Phil Davies

Regional fudge

Writing in the Birmingham Post on the need for English regional government, Phil Davis, of the abolished Campaign for English Regions, has this to say on English national government:

As for England as a country, an English national council formed by the regions could also speak on purely English matters, avoiding tortuous and unworkable Parliamentary exclusions of the sort proposed by Ken Clarke MP.

This is a step forward. Just. Because he appears to be conceding that there is some need for England, as a country, to speak on English matters. In the past I have argued that an English parliament could address regionalism by incorporating regional committees.

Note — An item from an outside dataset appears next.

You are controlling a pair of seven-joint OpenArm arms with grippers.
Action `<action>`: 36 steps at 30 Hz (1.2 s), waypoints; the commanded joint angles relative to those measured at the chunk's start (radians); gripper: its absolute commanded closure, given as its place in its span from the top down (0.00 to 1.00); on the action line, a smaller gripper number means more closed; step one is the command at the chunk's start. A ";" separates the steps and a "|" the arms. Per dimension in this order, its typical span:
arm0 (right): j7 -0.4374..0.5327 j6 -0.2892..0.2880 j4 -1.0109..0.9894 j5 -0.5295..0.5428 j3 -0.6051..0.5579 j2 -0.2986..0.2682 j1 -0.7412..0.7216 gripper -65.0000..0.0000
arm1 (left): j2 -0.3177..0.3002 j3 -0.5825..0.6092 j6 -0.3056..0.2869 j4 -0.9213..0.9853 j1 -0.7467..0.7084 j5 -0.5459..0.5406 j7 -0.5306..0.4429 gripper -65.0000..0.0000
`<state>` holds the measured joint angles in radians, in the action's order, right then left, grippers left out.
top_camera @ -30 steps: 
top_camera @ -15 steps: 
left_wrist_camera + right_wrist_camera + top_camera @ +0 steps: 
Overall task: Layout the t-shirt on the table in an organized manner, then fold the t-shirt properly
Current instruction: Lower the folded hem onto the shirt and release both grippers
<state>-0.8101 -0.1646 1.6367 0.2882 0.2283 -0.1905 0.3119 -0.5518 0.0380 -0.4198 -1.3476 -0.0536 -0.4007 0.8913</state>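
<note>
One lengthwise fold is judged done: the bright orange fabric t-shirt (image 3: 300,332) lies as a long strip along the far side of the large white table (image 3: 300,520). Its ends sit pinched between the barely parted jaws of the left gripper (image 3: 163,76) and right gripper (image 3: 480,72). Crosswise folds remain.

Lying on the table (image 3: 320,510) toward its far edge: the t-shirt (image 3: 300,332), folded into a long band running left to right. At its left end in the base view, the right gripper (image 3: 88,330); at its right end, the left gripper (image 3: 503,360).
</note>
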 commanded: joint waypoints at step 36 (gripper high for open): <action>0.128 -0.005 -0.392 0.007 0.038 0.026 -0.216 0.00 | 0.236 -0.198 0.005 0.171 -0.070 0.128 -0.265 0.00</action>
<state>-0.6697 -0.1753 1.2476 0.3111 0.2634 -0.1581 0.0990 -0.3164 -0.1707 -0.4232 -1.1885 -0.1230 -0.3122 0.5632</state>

These committees would not necessarily have to corresponded to Prescott's regions, they could just as easily be committees formed from non-adjecent, but common strategic-interest, counties, constituencies and local authorities. Examples I have given previously are all English authorities for whom coastal erosion is a problem, or all authorities that have a particular motorway or railway line going through their territory.

And now that the Commons Modernisation Committee has recommended the use of regional select committees, overseen by "grand committees", to scrutinise the work of RDAs we might get a look at how such a system would work. As with everything constitutional that this government does it will be a half-arsed dog's dinner of a solution, but it may at least be useful in providing a template for how a regional committee system might operate in a future English parliament.